Крокетт сердито фыркнул:
— Вряд ли, капитан! Это самое ожерелье не пошло Рэнсу впрок. Через пару недель после той истории мы с ребятами попали в засаду — крики подкараулили нас в местечке под названием «Излучина подковы» на реке Таллапуса. Отбиться мы отбились, но Рэнса они схватили. Похоже, краснокожим не пришлось по душе, что он носит вместо украшения уши и прочие детали их приятеля. К тому времени, как мы добрались до старины Рэнса, крики уже добрых двадцать четыре часа с ним забавлялись.
— Значит, он был мертв, — заключил капитан Расселл.
— Не вполне, — угрюмо возразил Крокетт. — Хотя так было бы лучше.
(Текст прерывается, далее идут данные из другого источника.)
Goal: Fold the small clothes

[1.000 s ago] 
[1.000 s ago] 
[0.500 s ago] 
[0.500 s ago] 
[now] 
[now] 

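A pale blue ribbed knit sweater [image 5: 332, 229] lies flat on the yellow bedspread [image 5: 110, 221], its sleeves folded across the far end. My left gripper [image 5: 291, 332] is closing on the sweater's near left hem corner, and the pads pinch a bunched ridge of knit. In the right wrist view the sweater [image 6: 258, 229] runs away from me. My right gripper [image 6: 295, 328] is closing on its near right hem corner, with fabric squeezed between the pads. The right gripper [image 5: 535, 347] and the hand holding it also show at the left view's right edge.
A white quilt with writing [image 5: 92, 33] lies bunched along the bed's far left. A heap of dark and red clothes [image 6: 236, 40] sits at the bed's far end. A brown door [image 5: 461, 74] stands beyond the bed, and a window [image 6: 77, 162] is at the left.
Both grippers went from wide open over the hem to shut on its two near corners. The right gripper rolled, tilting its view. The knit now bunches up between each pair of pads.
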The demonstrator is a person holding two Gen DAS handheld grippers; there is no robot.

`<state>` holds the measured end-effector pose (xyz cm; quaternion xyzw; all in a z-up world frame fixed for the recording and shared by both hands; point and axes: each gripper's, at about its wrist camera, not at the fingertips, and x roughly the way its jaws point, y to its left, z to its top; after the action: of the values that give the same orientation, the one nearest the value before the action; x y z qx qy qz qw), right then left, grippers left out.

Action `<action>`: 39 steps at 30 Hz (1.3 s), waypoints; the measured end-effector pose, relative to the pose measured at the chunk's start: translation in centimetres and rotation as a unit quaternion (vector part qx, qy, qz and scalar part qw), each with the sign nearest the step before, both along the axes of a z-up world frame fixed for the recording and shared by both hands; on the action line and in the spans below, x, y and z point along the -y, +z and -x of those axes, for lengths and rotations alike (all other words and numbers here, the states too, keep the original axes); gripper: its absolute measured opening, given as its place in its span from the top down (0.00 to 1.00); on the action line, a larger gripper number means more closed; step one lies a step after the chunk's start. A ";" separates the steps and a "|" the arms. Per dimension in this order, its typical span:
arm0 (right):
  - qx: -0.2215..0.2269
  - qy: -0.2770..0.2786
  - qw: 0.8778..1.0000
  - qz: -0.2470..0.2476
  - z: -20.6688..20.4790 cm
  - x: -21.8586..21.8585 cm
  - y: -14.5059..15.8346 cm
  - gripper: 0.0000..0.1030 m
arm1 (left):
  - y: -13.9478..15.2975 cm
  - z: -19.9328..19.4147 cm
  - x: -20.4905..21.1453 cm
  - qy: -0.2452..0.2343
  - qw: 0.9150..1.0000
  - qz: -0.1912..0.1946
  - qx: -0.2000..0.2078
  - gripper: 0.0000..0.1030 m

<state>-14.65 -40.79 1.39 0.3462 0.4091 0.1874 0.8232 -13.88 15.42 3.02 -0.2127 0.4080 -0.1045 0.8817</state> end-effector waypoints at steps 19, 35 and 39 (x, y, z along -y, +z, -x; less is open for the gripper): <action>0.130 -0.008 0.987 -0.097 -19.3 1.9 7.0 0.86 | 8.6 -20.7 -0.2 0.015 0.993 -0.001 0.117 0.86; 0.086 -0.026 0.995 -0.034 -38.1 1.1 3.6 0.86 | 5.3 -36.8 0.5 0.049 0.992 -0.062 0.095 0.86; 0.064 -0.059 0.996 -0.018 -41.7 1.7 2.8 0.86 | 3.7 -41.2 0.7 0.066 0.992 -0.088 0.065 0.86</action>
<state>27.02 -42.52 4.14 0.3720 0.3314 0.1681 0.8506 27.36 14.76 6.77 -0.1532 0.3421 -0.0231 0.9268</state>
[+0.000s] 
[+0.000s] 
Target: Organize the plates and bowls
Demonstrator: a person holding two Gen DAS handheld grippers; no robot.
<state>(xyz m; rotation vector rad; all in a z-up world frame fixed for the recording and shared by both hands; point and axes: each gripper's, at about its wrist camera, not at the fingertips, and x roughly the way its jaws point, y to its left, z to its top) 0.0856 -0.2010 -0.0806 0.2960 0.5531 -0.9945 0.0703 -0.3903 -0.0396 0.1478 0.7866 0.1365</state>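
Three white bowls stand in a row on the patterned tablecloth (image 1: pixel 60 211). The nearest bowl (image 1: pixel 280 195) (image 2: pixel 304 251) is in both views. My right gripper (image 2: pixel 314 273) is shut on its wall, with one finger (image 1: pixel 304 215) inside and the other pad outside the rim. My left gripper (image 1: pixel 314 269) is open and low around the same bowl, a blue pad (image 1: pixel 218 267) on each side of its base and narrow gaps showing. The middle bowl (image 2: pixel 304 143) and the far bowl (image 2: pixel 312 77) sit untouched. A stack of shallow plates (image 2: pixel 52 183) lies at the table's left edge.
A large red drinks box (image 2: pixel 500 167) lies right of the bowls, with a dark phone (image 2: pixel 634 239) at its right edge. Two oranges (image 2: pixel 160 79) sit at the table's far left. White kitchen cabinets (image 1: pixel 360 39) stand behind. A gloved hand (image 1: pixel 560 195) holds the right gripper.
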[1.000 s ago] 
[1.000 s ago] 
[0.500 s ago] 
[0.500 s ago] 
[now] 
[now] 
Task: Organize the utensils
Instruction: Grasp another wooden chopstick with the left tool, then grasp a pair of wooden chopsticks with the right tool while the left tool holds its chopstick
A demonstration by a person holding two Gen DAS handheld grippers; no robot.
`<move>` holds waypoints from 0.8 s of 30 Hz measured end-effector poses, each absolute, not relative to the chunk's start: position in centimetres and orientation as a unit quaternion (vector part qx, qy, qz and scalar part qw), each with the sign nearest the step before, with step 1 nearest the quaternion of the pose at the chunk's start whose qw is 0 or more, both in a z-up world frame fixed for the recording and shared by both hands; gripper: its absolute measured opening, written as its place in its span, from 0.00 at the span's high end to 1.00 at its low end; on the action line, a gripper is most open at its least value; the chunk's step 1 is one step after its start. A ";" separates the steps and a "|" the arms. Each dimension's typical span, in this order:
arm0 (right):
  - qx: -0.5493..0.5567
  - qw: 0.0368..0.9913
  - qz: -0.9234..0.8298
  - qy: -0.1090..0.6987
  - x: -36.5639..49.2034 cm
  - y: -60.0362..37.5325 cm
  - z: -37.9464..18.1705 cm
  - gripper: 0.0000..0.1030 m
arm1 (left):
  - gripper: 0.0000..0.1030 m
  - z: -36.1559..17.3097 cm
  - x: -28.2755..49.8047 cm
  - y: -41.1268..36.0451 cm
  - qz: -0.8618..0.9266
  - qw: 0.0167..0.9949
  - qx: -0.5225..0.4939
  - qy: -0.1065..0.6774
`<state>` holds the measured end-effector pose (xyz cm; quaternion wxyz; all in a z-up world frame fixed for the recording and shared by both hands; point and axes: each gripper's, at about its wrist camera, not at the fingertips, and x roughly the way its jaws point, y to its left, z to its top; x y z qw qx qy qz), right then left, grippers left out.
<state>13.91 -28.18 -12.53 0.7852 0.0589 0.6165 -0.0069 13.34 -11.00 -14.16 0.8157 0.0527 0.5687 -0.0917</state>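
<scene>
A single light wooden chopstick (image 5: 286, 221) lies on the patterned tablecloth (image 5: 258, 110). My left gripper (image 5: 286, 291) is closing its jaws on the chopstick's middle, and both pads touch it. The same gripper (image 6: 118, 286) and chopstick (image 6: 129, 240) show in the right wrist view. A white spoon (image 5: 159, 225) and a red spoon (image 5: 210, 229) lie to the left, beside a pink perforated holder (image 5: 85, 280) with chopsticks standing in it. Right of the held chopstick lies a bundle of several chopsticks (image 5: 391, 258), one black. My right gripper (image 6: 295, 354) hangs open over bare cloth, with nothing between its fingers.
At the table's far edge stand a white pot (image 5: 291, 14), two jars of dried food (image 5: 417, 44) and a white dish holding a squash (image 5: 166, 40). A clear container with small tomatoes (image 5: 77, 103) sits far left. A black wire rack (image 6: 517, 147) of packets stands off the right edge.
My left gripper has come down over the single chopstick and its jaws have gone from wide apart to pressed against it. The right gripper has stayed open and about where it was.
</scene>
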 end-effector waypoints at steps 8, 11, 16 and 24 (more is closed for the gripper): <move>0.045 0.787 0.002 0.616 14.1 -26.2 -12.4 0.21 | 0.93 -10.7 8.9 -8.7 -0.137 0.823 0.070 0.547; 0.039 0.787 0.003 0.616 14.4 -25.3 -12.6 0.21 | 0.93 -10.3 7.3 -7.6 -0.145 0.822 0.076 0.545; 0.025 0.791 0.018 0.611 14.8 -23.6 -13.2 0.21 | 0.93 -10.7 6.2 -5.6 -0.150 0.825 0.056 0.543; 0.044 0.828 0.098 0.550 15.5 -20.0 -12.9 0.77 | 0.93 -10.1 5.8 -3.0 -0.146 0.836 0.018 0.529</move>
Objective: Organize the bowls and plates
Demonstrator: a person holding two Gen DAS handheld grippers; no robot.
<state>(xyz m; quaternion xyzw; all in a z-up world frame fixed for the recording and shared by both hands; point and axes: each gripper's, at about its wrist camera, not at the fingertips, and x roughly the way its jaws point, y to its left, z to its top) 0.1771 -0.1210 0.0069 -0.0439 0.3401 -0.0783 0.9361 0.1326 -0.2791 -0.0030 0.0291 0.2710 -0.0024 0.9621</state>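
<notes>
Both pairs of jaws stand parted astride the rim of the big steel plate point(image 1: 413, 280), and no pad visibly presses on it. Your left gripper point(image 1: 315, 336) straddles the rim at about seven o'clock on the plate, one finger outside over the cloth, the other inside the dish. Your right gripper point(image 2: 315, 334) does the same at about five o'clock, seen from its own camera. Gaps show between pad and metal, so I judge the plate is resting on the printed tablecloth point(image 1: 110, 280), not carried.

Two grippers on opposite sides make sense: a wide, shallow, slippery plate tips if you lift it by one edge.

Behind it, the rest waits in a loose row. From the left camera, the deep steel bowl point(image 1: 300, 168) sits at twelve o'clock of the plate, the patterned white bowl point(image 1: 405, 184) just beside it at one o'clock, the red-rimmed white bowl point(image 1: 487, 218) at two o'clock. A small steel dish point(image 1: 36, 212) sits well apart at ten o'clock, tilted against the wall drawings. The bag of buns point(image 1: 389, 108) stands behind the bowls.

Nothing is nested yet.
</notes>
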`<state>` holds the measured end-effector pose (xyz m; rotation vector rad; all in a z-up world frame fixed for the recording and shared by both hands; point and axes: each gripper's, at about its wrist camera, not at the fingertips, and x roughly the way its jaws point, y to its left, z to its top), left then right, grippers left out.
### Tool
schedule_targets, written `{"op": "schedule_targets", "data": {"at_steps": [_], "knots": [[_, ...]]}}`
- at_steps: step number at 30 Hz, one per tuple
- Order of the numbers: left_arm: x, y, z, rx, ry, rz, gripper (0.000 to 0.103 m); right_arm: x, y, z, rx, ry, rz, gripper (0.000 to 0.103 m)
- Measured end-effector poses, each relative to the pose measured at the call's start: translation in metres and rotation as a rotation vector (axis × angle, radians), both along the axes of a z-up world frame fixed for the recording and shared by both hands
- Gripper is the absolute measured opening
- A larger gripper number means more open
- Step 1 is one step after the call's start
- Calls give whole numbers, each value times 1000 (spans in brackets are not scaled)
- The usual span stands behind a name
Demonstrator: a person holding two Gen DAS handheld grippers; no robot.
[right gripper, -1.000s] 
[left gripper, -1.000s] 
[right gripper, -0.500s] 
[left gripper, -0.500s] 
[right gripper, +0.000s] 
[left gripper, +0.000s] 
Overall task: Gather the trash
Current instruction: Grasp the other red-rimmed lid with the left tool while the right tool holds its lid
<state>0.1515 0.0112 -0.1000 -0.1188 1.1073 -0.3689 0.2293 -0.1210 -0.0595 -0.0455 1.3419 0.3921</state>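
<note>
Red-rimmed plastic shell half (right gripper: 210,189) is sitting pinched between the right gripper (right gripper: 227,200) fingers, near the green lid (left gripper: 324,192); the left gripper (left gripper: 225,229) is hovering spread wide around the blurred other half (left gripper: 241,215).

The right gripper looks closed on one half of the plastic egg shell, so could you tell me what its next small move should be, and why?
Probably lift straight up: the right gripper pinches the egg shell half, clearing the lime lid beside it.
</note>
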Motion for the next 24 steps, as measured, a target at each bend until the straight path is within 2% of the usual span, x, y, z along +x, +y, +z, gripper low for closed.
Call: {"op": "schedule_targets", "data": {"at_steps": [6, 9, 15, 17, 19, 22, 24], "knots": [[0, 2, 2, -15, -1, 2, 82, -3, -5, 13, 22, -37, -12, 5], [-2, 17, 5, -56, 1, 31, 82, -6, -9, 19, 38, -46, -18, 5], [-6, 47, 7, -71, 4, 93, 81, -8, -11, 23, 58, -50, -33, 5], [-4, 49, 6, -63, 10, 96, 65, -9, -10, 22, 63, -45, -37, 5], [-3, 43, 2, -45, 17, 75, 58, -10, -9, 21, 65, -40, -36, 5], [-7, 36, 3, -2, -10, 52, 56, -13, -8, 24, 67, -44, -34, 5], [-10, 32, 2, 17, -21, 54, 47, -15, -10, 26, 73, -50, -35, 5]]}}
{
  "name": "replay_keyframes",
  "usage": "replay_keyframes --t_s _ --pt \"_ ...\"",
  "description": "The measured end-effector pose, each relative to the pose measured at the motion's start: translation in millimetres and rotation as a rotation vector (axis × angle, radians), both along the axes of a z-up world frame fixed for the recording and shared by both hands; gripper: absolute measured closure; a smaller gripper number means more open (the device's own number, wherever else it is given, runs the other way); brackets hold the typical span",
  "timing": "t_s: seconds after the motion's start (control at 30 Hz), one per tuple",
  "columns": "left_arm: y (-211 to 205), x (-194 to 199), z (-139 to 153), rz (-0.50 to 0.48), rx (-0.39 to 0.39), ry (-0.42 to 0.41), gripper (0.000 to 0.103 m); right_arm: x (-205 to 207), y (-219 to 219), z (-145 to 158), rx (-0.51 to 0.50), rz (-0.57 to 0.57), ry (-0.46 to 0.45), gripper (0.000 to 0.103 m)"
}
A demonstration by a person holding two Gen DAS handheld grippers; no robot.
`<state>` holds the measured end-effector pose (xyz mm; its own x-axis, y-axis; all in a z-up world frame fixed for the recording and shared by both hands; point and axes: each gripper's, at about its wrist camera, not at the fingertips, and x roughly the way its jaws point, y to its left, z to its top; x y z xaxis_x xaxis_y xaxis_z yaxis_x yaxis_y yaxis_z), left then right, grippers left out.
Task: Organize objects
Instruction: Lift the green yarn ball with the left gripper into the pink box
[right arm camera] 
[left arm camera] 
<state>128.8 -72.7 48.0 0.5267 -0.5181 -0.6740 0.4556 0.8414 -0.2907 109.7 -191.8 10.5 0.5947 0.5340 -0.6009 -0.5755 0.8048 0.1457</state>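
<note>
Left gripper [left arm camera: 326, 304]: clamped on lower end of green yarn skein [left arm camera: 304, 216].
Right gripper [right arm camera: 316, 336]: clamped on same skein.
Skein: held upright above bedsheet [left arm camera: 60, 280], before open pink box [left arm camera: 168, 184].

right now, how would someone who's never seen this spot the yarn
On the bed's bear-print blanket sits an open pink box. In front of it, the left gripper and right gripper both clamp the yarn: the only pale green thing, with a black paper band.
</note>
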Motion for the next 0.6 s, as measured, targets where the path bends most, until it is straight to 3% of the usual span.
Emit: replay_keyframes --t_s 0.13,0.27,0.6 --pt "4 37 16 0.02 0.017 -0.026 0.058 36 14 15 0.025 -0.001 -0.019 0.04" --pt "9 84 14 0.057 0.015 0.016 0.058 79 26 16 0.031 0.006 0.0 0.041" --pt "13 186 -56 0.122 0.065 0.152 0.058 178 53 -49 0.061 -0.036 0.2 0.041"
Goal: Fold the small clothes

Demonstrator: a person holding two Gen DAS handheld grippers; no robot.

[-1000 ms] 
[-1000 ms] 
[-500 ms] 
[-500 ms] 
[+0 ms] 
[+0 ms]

Эти дьявольские выползни проделали маленькую дырочку в его животе, выдернули кишку и привязали к собаке и стали гонять пса вокруг деревянного столба, пока все кишки на столб не намотали. И это лишь начало!
— Рэнс еще дышал, когда мы его нашли, но мы поспешили избавить его от страданий.
Капитан Расселл не сразу обрел дар речи.
— Значит, мы можем предположить, — хрипло пробормотал он наконец, — что убийца Александра Монтагю и Эльмиры Макриди — человек такого же сорта, с расстроенным, больным воображением, кое измышляет невероятные ужасы и рисует адские дела. Как только мы найдем человека с таким недугом, мы схватим виновника этих немыслимых преступлений!
— Полагаю, вы правы, капитан, — ответил Крокетт. — Но выследить подобного выползка будет посложнее, чем… — Но пограничный житель прервал себя на полуслове и озабоченно спросил: — Что с вами, По?
— Все в порядке, — ответил я, но то было неправдой.
Внезапная волна дурноты обрушилась на мой мозг, голова поплыла, и зрение померкло. Прикрыв ладонью глаза, я уперся локтем в стол и ждал, пока пройдет головокружение.
Шагнув ко мне, покоритель границ сказал ласково:
— Извините, напарник, зря мы тут столько болтали про всякие ужасы. — Он опустил руку мне на плечо и прибавил: — Вы наработались сегодня, старина. Давайте помогу вам встать и провожу домой.